Filter Pandas dataframe by column values
In this Python program example, we will learn three ways to filter pandas dataframe by column values.
Using query() function
import pandas as pd
Student_dict = {
'Name': ['Jack', 'Rack', 'Max'],
'Marks':[100,80, 100],
'Subj': ['Math', 'Music', 'Math']
}
dfobj = pd.DataFrame(Student_dict)
dfQuery = dfobj.query('Marks > 80 and Subj == "Math"')
print ('\n Query:\n ',dfQuery)
Output
Query:
Name Marks Subj
0 Jack 100 Math
2 Max 100 Math
Using loc[] function
dfobj = pd.DataFrame(Student_dict)
dfloc = dfobj.loc[(dfobj.Marks > 80 )& (dfobj.Subj == "Math")]
print ('fliter df by Using loc :\n ',dfloc)
Output
Name Marks Subj
0 Jack 100 Math
2 Max 100 Math
Using logical operator
dfobj = pd.DataFrame(Student_dict)
dfloc = dfobj[(dfobj.Marks > 80 )& (dfobj.Subj == "Math")]
print ('fliter df by Using logical operator :\n ',dfloc)
Output
fliter df by Using logical operator :
Name Marks Subj
0 Jack 100 Math
2 Max 100 Math
2. Filter dataframe by rows and column position
To filter rows based on integer index/select by the position we can use iloc[] and loc[] method of dataframe.
iloc[] : filters rows and columns by number( integer index/by position).Every row in the dataframe has a row number starting from 0 to the total number of rows and the column has a column number starting from 0 to the total number of columns.The iloc[] always takes integer index e.g : iloc[row_index:column_index]
loc[] : select rows on label/index or select row by condition
Select based on row position iloc[]
dfobj = pd.DataFrame(Student_dict)
#selecting based on position :iloc[]
df_iloc = dfobj.iloc[0:2]
print('\n select 1st, 2nd rows and all colums:\n',df_iloc)

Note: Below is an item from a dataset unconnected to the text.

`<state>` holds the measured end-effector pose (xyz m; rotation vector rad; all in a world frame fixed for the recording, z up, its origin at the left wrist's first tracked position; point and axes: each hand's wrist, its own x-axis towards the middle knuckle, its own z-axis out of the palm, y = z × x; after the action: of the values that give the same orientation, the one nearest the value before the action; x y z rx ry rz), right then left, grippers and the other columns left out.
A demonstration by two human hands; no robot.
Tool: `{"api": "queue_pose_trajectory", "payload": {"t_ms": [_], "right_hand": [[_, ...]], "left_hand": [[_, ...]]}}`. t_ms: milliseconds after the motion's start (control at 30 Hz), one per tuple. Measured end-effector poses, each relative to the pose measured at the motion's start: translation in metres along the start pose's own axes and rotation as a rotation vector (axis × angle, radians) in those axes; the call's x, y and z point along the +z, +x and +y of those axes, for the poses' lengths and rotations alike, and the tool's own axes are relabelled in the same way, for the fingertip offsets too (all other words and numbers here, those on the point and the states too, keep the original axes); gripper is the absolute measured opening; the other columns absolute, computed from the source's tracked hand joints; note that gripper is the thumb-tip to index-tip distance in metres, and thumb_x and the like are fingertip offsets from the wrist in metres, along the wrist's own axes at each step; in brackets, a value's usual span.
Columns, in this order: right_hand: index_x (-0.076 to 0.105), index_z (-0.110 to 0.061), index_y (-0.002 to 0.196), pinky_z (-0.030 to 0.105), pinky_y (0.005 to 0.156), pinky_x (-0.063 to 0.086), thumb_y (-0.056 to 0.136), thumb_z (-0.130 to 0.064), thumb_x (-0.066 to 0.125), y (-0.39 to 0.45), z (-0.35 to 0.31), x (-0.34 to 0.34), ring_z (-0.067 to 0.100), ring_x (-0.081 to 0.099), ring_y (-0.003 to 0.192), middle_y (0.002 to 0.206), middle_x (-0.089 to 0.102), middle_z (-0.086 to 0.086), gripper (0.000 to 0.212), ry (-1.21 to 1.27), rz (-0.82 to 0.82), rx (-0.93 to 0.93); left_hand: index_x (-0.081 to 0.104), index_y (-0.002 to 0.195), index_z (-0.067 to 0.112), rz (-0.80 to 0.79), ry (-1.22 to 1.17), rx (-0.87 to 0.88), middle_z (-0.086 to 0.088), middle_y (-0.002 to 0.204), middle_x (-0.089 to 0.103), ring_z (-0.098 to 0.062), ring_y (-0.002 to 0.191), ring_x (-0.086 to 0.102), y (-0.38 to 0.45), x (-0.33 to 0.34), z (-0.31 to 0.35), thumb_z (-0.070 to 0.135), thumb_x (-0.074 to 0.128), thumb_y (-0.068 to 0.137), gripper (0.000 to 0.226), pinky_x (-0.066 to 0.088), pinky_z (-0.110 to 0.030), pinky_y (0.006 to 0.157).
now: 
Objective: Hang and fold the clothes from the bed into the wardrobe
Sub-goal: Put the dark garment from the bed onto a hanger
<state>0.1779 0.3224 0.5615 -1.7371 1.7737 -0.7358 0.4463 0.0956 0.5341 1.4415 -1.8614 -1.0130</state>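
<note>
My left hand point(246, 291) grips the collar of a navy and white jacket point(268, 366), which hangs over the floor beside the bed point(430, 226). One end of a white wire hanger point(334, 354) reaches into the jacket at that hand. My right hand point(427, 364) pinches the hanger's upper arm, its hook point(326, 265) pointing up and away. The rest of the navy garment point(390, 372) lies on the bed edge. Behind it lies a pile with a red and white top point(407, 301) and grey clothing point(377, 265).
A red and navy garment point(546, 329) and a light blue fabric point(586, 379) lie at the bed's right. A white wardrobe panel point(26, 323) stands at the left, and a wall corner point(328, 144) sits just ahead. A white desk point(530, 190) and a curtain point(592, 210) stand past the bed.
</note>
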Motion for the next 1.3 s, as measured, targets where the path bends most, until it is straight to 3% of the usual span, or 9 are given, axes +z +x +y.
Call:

df_row_colum = dfobj.iloc[0:2,[1]]
print('\n select 1st 2nd rows and first column:\n',df_row_colum)
Output
select 1st, 2nd rows and all colums:
Name Marks Subj
Row_1 Jack 100 Math
Row_2 Rack 80 Music
select 1st 2nd rows and first column:
Marks
Row_1 100
Row_2 80
Using loc[] select based on index label
#setting the index label for rows
dfobj = pd.DataFrame(Student_dict,index =['Row_1','Row_2','Row_3'])
#selecting based on index label ''Row_1','Row_2' : loc[]
df_loc1 = dfobj.loc[['Row_1','Row_2']]
print('select row_1 and row_2 all columns:\n',df_loc1)
Output
select row_1 and row_2 all columns:
Name Marks Subj
Row_1 Jack 100 Math
Row_2 Rack 80 Music
3. Filter dataframe based mutiple column values :isin()
The isin() method is used to filter the dataframe based on multiple values of the column.
dfobj = dfobj.loc[(dfobj.Subj == "Math") | (dfobj.Subj == "Music")]
#clean and short code of same as above line
dfobj = dfobj[dfobj.Subj.isin(["Math", "Music"])]
print(dfobj)
Output
Name Marks Subj
0 Jack 100 Math
1 Rack 80 Music
2 Max 100 Math
4. Filtter dataframe using Tilde(~) operator
The titde(~) operator adds the not equal logical operation in python if added in front of expression. It will opposite to the result of the condition.; like a not operator in other programming languages
dfresult = dfobj[~((dfobj.Marks > 80 )& (dfobj.Subj == "Math"))]
print(dfresult)
Output
Name Marks Subj
1 Rack 80 Music
5.Filter dataframe using str() function
The .str accessor allows us to filter dataframe based on string data by enabling the string functions means we can use the python string function while filtering data of the dataframe.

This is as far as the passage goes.